Work required>
Leaving out the pictures, transcribe all of the records faithfully.

Data>

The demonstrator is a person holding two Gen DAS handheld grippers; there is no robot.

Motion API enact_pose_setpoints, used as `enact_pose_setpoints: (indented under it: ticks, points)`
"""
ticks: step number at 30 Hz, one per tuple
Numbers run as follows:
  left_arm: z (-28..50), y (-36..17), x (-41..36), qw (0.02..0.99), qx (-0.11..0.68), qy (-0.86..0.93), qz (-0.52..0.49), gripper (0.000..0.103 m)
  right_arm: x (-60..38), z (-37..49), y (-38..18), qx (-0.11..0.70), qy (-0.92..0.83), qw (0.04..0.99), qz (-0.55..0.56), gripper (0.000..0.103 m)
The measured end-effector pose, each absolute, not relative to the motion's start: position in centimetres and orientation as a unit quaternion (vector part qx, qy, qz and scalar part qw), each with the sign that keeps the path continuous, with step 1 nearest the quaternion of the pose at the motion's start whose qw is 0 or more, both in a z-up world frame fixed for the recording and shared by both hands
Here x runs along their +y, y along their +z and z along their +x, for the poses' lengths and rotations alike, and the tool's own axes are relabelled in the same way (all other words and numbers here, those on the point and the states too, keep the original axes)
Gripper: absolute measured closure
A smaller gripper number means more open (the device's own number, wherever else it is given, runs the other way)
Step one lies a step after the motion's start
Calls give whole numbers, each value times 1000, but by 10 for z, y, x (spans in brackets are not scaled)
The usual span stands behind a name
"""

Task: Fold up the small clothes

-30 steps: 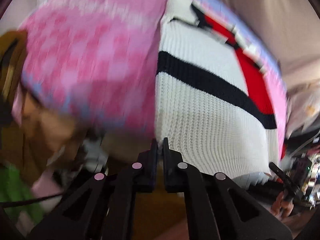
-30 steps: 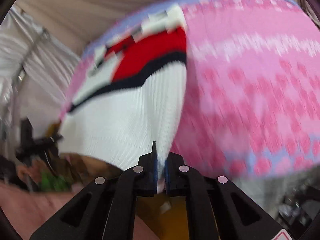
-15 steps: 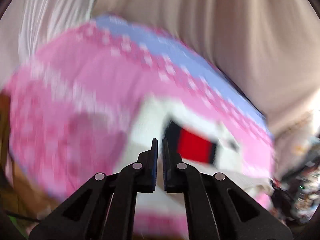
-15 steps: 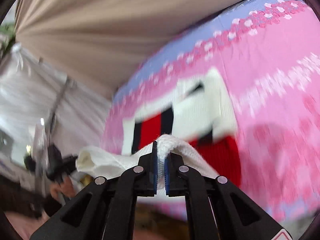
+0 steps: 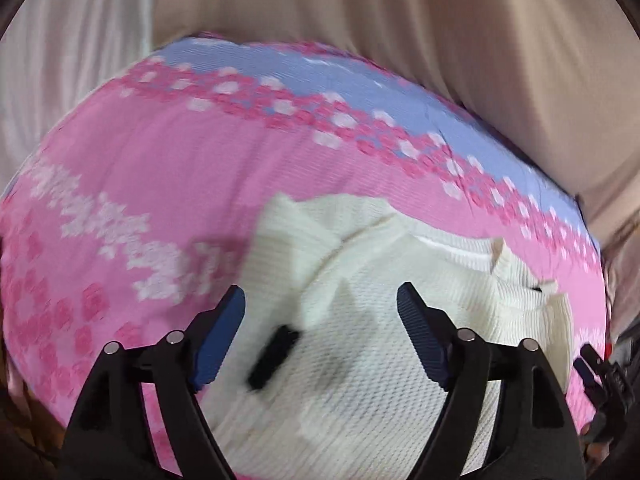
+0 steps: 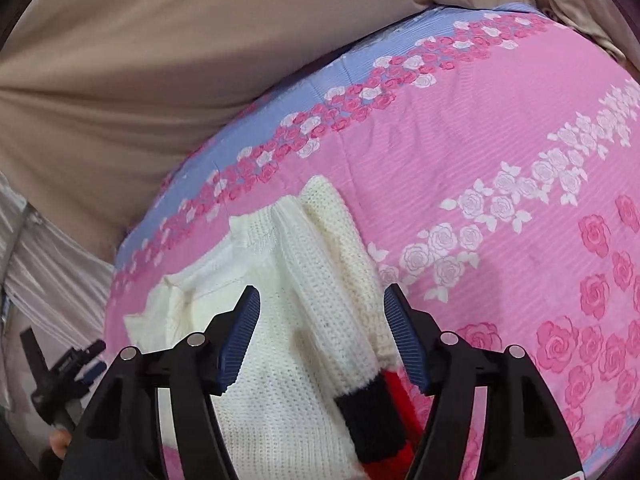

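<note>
Knitwear is lying folded on the pink rose-patterned bedspread [image 6: 500, 128]: a white sweater [image 5: 360, 320] with a black-and-red cuff at its near right. Both grippers are hovering over it, left gripper [image 5: 320, 320] and right gripper [image 6: 322, 320], fingers spreading wide, cloth beneath them but not pinched. Beige fabric [image 6: 160, 60] is hanging beyond.

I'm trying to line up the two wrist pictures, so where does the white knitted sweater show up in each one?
Left wrist: the white knitted sweater fills the lower centre and right, under the opening left gripper.
Right wrist: the sweater lies lower left of centre, beneath the opening right gripper.
Shared landmark: the pink rose-print cover with its blue border.
</note>
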State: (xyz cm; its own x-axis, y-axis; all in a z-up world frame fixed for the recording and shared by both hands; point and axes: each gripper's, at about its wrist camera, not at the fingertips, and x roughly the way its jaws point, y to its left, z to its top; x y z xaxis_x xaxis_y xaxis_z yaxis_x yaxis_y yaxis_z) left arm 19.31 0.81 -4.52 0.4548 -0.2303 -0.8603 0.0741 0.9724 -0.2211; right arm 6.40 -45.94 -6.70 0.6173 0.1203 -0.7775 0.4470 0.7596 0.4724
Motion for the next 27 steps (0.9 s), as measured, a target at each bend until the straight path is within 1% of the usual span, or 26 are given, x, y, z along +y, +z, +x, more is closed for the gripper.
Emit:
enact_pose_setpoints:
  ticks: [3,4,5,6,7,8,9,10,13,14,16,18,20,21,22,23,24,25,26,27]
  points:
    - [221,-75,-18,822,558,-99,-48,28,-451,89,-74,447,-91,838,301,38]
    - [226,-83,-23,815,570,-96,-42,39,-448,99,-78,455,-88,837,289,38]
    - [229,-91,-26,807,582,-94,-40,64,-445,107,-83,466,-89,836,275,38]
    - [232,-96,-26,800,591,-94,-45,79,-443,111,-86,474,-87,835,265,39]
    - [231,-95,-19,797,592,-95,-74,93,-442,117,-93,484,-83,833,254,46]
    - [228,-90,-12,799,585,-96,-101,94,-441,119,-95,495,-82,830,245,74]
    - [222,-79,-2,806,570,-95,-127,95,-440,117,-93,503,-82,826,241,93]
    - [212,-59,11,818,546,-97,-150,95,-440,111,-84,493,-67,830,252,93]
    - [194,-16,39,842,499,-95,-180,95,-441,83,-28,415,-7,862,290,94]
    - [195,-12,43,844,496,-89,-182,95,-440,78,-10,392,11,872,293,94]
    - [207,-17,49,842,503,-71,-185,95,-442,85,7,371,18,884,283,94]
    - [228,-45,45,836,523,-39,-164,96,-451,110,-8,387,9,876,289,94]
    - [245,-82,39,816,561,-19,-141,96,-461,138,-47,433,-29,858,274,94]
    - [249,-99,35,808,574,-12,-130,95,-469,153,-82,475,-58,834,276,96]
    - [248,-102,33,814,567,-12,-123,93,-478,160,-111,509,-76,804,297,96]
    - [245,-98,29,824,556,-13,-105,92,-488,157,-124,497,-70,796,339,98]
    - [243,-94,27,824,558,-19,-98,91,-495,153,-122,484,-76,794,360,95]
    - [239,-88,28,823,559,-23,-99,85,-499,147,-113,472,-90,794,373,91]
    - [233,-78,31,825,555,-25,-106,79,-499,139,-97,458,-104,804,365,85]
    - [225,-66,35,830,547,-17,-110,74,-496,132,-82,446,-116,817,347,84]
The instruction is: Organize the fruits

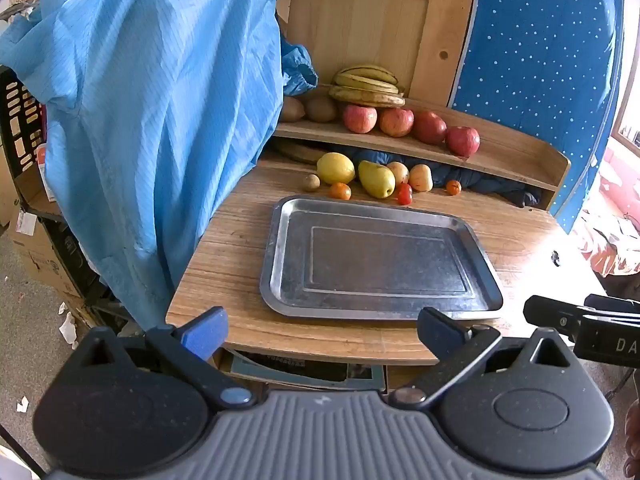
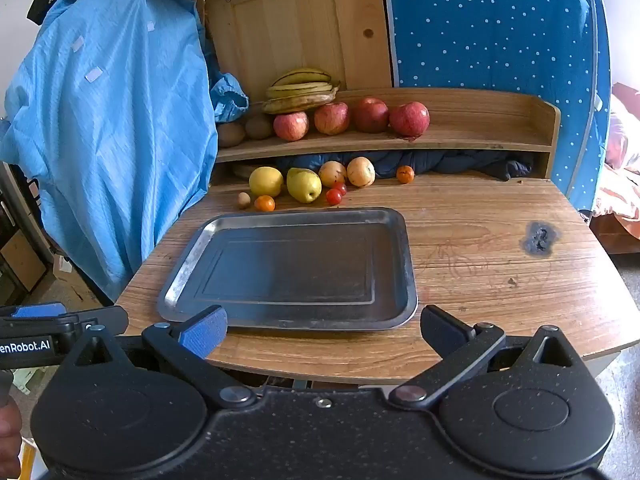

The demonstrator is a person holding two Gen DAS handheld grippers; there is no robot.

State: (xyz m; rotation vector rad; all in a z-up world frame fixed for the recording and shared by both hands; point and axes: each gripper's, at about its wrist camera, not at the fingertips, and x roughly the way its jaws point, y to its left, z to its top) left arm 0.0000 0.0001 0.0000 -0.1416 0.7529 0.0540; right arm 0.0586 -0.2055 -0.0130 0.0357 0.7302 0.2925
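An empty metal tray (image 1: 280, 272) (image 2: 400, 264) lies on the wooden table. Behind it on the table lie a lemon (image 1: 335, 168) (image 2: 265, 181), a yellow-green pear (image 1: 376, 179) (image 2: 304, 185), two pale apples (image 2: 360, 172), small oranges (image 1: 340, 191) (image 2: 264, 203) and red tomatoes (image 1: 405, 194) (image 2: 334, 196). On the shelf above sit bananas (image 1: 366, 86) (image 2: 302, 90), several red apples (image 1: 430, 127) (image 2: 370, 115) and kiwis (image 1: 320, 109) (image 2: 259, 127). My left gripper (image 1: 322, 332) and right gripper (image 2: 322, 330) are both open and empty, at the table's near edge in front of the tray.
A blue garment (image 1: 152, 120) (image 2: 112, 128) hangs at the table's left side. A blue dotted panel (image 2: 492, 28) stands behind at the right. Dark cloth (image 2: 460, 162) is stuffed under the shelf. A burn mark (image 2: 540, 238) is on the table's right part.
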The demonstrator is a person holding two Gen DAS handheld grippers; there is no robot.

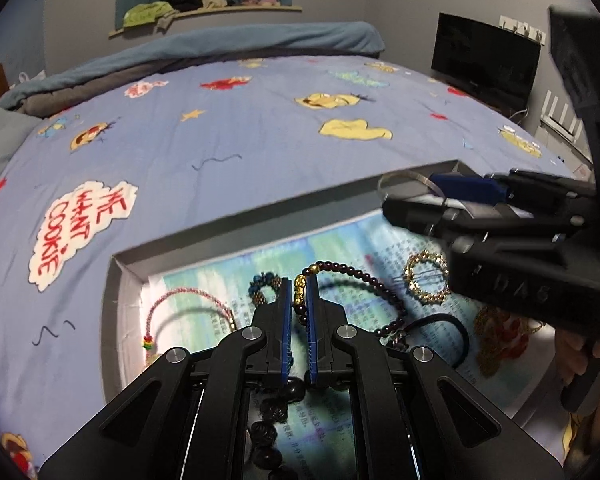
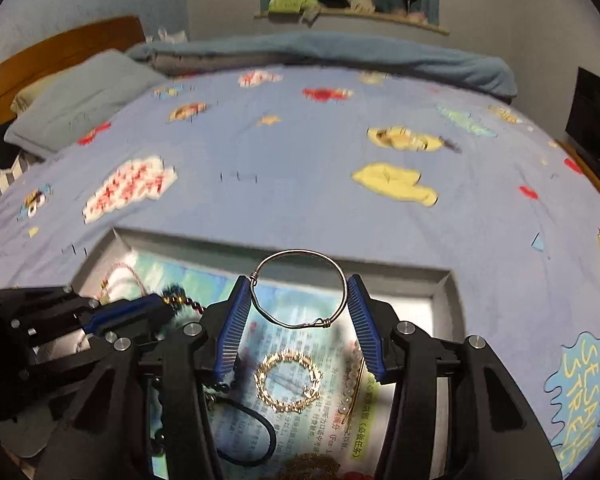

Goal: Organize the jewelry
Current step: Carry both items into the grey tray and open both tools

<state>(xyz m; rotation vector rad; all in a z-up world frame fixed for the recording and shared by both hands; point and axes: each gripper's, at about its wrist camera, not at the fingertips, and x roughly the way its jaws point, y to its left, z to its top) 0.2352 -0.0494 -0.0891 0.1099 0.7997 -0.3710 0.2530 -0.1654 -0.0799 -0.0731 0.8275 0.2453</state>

Answer for this exercise>
The demonstrator is a person holding two Gen DAS handheld grippers; there is no robot.

Motion API enact_pose_setpoints, used as `enact_pose_setpoints: (indented under it: ticks, points)`
"""
ticks: step number at 30 Hz, one per tuple
Numbers run as follows:
  left_arm: z (-28..50), y (-36..17), x (-41..36), qw (0.02..0.99), qx (-0.11..0.68), qy (-0.86..0.93), qz (-0.52..0.49), gripper (0.000..0.103 m)
  right_arm: x (-60..38), z (-37..49), y (-38..18), qx (-0.11..0.70), qy (-0.92..0.83), qw (0.04..0.99), qz (-0.55..0.56), gripper (0.000..0.103 m)
The measured end-effector pose, each absolute, not relative to the motion's start: position in centimetres and orientation as a unit quaternion (vector part qx, qy, qz and scalar part qw), each with the sign that keeps the path continuous, with step 1 nearest the quaternion of the pose at the motion's start whose qw is 0 or more, both in a z-up world frame fixed for the recording and shared by both hands
Here x runs along their +y, y along their +z and z along their +x, for the poses' lengths and rotations alike, and the tool's own axes are relabelled in the same way (all other words and numbers here, those on the point and the states too, keep the original axes)
Gripper: absolute measured closure
A smaller gripper number means more open (the device's own number, wherever else it is given, runs the other way)
Step one lies a step after the motion's start
Calls give whole numbers, each value times 1000, but by 10 for z, y, x (spans in brackets are not scaled)
The usual span stands behind a name
"""

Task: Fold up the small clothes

-30 steps: 
-30 steps: 
-15 steps: 
-15 steps: 
+0 steps: 
+0 steps: 

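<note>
Knitwear is lying folded on the pink rose-patterned bedspread [image 6: 500, 128]: a white sweater [image 5: 360, 320] with a black-and-red cuff at its near right. Both grippers are hovering over it, left gripper [image 5: 320, 320] and right gripper [image 6: 322, 320], fingers spreading wide, cloth beneath them but not pinched. Beige fabric [image 6: 160, 60] is hanging beyond.

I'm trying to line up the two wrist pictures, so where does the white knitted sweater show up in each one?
Left wrist: the white knitted sweater fills the lower centre and right, under the opening left gripper.
Right wrist: the sweater lies lower left of centre, beneath the opening right gripper.
Shared landmark: the pink rose-print cover with its blue border.
</note>
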State: (xyz cm; its own x-axis, y-axis; all in a z-up world frame fixed for the recording and shared by both hands; point and axes: each gripper's, at about its wrist camera, not at the fingertips, and x roughly the way its jaws point, y to its left, z to its top; x y z xaxis_x xaxis_y xaxis_z yaxis_x yaxis_y yaxis_z) left arm 19.31 0.81 -4.52 0.4548 -0.2303 -0.8603 0.0741 0.9724 -0.2211; right arm 6.40 -45.94 -6.70 0.6173 0.1203 -0.7775 0.4470 0.7596 0.4724
Motion for the next 27 steps (0.9 s), as measured, a target at each bend until the straight path is within 1% of the usual span, or 26 are given, x, y, z along +y, +z, +x, more is closed for the gripper.
Emit:
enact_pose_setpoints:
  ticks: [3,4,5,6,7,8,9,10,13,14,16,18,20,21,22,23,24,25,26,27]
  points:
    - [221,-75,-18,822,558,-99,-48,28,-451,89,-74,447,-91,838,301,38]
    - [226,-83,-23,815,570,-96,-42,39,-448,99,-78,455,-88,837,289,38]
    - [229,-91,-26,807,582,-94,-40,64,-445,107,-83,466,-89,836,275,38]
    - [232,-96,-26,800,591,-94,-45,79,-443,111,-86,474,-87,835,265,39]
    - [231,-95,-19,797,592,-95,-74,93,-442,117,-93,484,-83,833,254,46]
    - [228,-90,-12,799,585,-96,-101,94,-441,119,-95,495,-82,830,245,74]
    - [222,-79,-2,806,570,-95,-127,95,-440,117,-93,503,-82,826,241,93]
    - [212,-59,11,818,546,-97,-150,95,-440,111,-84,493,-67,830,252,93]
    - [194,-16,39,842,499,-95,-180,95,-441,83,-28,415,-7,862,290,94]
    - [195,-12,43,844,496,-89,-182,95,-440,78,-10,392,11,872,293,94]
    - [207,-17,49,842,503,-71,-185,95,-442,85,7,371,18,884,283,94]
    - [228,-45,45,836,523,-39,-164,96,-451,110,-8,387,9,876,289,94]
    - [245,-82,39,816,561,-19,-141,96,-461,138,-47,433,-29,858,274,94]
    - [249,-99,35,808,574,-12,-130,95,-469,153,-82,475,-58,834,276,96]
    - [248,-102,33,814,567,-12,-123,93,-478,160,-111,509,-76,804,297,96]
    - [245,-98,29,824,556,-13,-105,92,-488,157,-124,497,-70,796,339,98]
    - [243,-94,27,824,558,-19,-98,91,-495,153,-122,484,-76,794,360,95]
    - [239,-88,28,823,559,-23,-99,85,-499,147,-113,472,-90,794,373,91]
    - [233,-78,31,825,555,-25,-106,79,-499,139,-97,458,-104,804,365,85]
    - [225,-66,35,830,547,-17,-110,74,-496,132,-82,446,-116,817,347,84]
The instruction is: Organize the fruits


The demonstrator is a person holding two Gen DAS handheld grippers; there is no robot.

State: (xyz m; rotation vector rad; all in a z-up world frame fixed for the recording and shared by both hands; point and axes: each gripper's, at about its wrist camera, not at the fingertips, and x roughly the way its jaws point, y to its left, z to its top) left arm 0.0000 0.0001 0.0000 -0.1416 0.7529 0.0540; right arm 0.0586 -0.2055 -0.0130 0.0357 0.7302 0.2925
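An empty metal tray (image 1: 280, 272) (image 2: 400, 264) lies on the wooden table. Behind it on the table lie a lemon (image 1: 335, 168) (image 2: 265, 181), a yellow-green pear (image 1: 376, 179) (image 2: 304, 185), two pale apples (image 2: 360, 172), small oranges (image 1: 340, 191) (image 2: 264, 203) and red tomatoes (image 1: 405, 194) (image 2: 334, 196). On the shelf above sit bananas (image 1: 366, 86) (image 2: 302, 90), several red apples (image 1: 430, 127) (image 2: 370, 115) and kiwis (image 1: 320, 109) (image 2: 259, 127). My left gripper (image 1: 322, 332) and right gripper (image 2: 322, 330) are both open and empty, at the table's near edge in front of the tray.
A blue garment (image 1: 152, 120) (image 2: 112, 128) hangs at the table's left side. A blue dotted panel (image 2: 492, 28) stands behind at the right. Dark cloth (image 2: 460, 162) is stuffed under the shelf. A burn mark (image 2: 540, 238) is on the table's right part.
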The demonstrator is a person holding two Gen DAS handheld grippers; there is no robot.


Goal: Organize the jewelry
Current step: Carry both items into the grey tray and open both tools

<state>(xyz m; rotation vector rad; all in a z-up world frame fixed for the recording and shared by both hands; point and axes: each gripper's, at about its wrist camera, not at the fingertips, and x roughly the way its jaws point, y to its left, z to its top) 0.2352 -0.0494 -0.0891 0.1099 0.7997 -0.3710 0.2530 -0.1654 -0.0799 -0.0731 0.8275 0.2453</state>

This concludes the answer.